TASK INSTRUCTIONS - Each of the lines below must be written out exactly as shown.

INFORMATION SUPPLIED -
*** Block opens ***
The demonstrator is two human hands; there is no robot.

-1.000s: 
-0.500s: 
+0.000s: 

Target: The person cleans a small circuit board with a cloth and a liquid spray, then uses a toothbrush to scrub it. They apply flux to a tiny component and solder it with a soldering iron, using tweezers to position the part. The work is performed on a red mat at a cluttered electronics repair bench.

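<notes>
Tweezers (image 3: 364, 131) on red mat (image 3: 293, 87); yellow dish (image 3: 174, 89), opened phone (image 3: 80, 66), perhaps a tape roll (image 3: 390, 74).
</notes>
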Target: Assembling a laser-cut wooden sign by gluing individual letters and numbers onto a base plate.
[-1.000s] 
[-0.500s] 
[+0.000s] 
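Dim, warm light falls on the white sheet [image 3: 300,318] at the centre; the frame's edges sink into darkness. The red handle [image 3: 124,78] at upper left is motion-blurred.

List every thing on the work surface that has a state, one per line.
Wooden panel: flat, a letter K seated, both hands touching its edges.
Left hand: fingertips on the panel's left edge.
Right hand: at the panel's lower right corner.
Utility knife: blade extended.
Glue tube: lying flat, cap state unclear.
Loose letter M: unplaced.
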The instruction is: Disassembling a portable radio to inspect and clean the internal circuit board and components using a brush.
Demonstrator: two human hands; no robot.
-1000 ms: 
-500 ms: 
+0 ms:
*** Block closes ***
EXERCISE SOLUTION -
The demonstrator is two human hands; there is no robot.

-1.000s: 
-0.500s: 
+0.000s: 

Target: The person cleans a small circuit board with a cloth and a liquid spray, then uses a toothbrush to scrub it. They apply flux to a tiny component and solder it with a soldering iron, using tweezers to position the part. The work is performed on a red mat at a cluttered electronics repair bench.

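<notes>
Tweezers (image 3: 364, 131) on red mat (image 3: 293, 87); yellow dish (image 3: 174, 89), opened phone (image 3: 80, 66), perhaps a tape roll (image 3: 390, 74).
</notes>
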Target: Assembling a laser-cut wooden sign by gluing individual letters and numbers onto a base plate.
[-1.000s] 
[-0.500s] 
[+0.000s] 
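Dim, warm light falls on the white sheet [image 3: 300,318] at the centre; the frame's edges sink into darkness. The red handle [image 3: 124,78] at upper left is motion-blurred.

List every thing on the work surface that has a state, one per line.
Wooden panel: flat, a letter K seated, both hands touching its edges.
Left hand: fingertips on the panel's left edge.
Right hand: at the panel's lower right corner.
Utility knife: blade extended.
Glue tube: lying flat, cap state unclear.
Loose letter M: unplaced.
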The instruction is: Disassembling a portable radio to inspect and clean the internal circuit board and components using a brush.
Demonstrator: two human hands; no robot.
-1000 ms: 
-500 ms: 
+0 ms:

No additional output is required for this exercise.